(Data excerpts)
·····

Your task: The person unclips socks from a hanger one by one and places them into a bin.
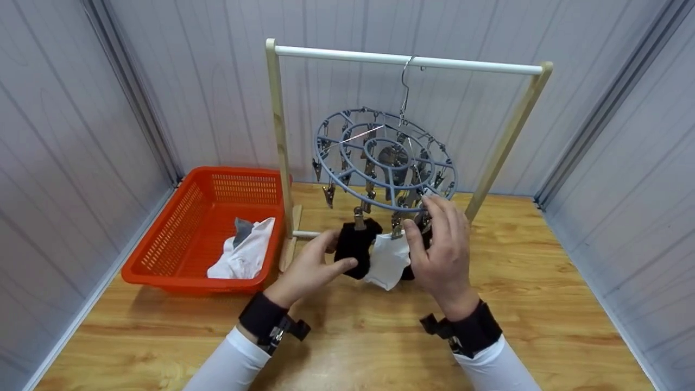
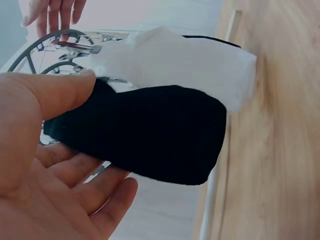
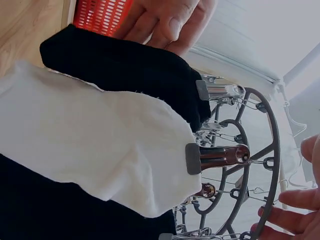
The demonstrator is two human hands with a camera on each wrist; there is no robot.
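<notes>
A black sock [image 1: 355,252] hangs from a metal clip [image 1: 359,218] on the round grey clip hanger [image 1: 347,182]. My left hand [image 1: 312,269] is at this sock, thumb on the near side and loosely bent fingers behind it. Beside it a white sock [image 3: 100,135] hangs from another clip [image 3: 220,157], with more black fabric [image 3: 60,205] behind. My right hand [image 1: 445,250] is raised at the hanger's near right edge, its spread fingers [image 3: 290,217] right by the outer ring and holding nothing.
The hanger hooks over the white bar [image 1: 467,65] of a wooden-sided stand. Several clips dangle below its rings, and a grey item [image 1: 395,160] hangs farther back. At left, an orange basket [image 1: 157,228] holds white cloth [image 1: 244,255] and a grey piece [image 1: 242,230]. Panel walls enclose the wooden surface [image 1: 369,358].
</notes>
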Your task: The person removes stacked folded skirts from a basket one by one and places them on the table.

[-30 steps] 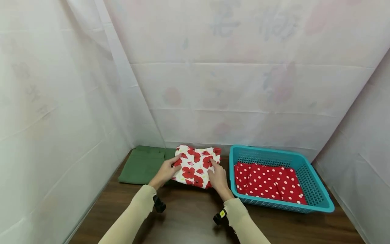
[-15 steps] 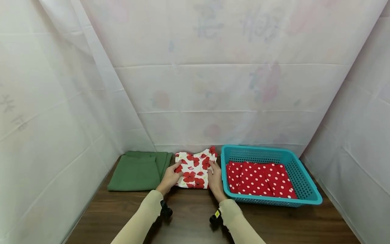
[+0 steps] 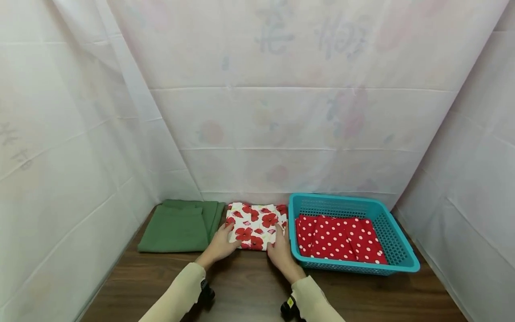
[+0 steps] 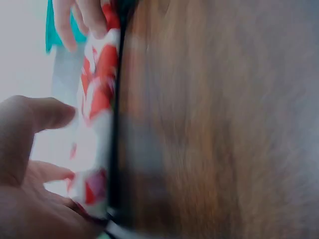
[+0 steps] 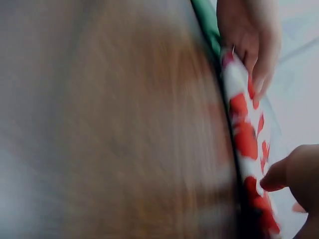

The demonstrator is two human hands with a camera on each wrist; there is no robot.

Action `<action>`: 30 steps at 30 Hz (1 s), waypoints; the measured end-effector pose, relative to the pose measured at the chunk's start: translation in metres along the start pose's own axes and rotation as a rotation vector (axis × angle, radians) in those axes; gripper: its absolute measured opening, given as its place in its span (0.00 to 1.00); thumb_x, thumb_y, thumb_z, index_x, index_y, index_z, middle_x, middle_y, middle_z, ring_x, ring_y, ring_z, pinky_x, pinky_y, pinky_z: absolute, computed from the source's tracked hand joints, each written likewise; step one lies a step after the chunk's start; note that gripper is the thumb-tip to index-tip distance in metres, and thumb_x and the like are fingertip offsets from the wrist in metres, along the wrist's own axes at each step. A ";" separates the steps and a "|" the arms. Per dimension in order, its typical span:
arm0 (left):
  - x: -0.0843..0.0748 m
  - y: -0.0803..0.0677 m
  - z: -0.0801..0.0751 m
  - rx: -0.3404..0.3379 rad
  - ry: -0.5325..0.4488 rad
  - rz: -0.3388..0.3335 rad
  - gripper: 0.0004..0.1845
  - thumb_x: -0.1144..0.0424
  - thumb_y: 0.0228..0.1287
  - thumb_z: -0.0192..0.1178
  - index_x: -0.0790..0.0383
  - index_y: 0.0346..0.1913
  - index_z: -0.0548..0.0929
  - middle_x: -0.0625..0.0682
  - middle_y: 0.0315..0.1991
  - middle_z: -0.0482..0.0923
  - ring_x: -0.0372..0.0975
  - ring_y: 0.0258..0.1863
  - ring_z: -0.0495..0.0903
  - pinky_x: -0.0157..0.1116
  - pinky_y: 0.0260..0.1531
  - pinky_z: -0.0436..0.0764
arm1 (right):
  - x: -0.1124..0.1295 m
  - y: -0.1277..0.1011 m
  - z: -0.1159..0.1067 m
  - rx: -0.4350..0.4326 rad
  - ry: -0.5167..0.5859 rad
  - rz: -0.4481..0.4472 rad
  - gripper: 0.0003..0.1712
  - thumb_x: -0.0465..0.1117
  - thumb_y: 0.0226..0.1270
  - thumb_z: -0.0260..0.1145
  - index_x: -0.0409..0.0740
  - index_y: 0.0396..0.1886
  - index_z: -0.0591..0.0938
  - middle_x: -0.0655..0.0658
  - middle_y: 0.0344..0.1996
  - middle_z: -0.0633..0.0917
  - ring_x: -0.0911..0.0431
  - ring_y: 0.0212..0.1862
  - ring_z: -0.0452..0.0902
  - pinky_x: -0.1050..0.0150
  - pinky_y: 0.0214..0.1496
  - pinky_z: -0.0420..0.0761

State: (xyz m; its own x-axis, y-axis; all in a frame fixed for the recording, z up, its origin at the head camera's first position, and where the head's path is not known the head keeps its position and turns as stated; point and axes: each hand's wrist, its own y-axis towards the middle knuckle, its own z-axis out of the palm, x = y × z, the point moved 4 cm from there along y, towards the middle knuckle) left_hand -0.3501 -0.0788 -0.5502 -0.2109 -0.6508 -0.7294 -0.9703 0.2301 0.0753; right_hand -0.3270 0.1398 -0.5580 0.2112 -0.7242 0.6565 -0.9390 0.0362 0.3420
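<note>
A folded white cloth with red flowers (image 3: 257,223) lies flat on the table between a green cloth and a blue basket. My left hand (image 3: 222,241) is at its near left corner, fingers along the side edge; in the left wrist view the left thumb (image 4: 55,113) stands off the cloth. At the near right corner is my right hand (image 3: 280,250), fingers stretched along the edge beside the basket. In the right wrist view its thumb (image 5: 276,175) is loosely out, its tip right at the cloth. Both hands look relaxed, not gripping.
The folded green cloth (image 3: 175,230) lies to the left. On the right stands the blue plastic basket (image 3: 414,264), holding a folded red cloth with white dots (image 3: 342,239). White sheeting (image 3: 257,112) rises behind and at both sides of the dark wooden table (image 3: 245,290).
The flowered cloth has come down flat onto the table, off the green cloth's edge. Both hands have loosened from it and drawn slightly toward its near corners. The head view has shifted.
</note>
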 end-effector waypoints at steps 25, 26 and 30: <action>-0.169 -0.027 -0.009 -0.057 -0.047 0.357 0.37 0.60 0.68 0.67 0.60 0.77 0.66 0.55 0.69 0.74 0.47 0.59 0.80 0.49 0.54 0.85 | 0.018 -0.074 -0.151 0.742 0.294 -0.240 0.39 0.47 0.76 0.66 0.55 0.80 0.59 0.45 0.59 0.85 0.57 0.54 0.85 0.64 0.50 0.85; -0.174 -0.025 -0.008 -0.041 -0.079 0.373 0.37 0.59 0.68 0.67 0.59 0.77 0.66 0.55 0.69 0.74 0.47 0.57 0.81 0.49 0.53 0.85 | 0.018 -0.071 -0.163 0.728 0.317 -0.245 0.38 0.45 0.76 0.66 0.54 0.79 0.60 0.46 0.55 0.86 0.58 0.52 0.86 0.64 0.49 0.86; -0.194 -0.009 0.003 0.078 -0.255 0.425 0.41 0.55 0.67 0.68 0.52 0.79 0.61 0.54 0.71 0.71 0.50 0.60 0.81 0.49 0.56 0.85 | 0.016 -0.047 -0.211 0.608 0.317 -0.301 0.34 0.40 0.76 0.66 0.50 0.76 0.64 0.44 0.48 0.87 0.57 0.49 0.85 0.63 0.48 0.86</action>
State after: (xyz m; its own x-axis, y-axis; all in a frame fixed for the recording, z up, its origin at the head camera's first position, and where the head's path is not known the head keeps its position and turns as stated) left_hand -0.2999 0.0475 -0.4108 -0.5405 -0.2925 -0.7889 -0.7911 0.4959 0.3581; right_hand -0.2222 0.2720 -0.4214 0.4648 -0.4056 0.7871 -0.7929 -0.5862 0.1662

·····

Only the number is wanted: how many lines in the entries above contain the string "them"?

__Worked solution__.
2